### Problem to work on
Check every line below for the word "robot" and show those that hold it.

### Data under study
:::::

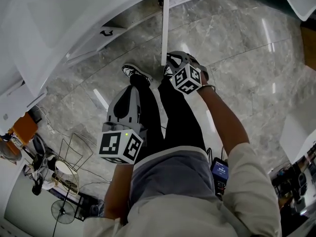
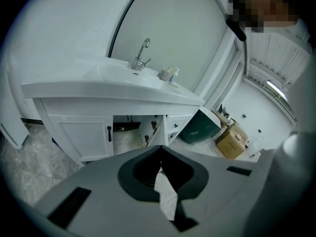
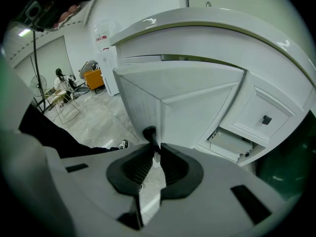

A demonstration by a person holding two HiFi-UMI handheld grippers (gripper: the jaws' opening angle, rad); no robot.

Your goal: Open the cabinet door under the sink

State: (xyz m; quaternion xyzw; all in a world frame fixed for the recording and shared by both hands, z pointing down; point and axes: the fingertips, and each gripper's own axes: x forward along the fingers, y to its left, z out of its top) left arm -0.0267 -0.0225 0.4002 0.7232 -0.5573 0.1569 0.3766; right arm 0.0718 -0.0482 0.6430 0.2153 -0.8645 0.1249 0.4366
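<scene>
The white cabinet door [image 3: 148,100] under the sink stands swung out from the vanity; in the head view it shows edge-on as a thin white strip [image 1: 164,28]. My right gripper [image 3: 155,145] is shut on the door's black handle [image 3: 148,134] at the door's free edge, and it appears in the head view [image 1: 174,64] right at the foot of that strip. My left gripper [image 2: 160,150] is shut with nothing in it, held back near the person's legs [image 1: 129,94]. Its view shows the open door [image 2: 156,131] and the dark cabinet opening [image 2: 126,127].
The vanity's left door [image 2: 84,137] is closed, with a black handle [image 2: 109,133]. A faucet [image 2: 140,56] rises over the basin. A small drawer with a black knob [image 3: 266,119] sits right of the open door. A green bin [image 2: 200,127] and cardboard box [image 2: 231,141] stand beyond. Wire racks [image 1: 74,154] stand on the marble floor.
</scene>
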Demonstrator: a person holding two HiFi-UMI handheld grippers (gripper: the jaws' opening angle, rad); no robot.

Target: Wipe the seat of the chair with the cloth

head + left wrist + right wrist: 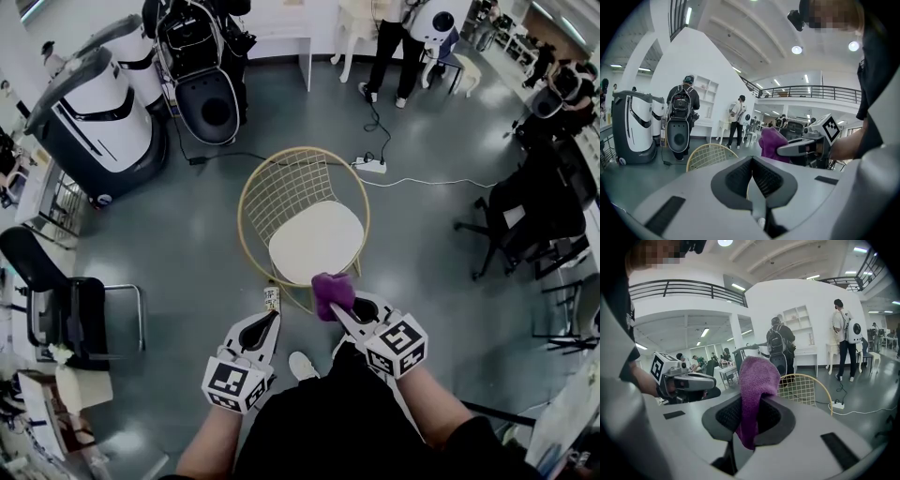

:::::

### Exercise response
A demonstration by a person holding two HiFi-UMI handheld grippers (gripper: the jaws' opening angle, rad); no robot.
Demonstrator: a person holding two HiFi-UMI handheld grippers (gripper: the jaws' opening angle, rad); no robot.

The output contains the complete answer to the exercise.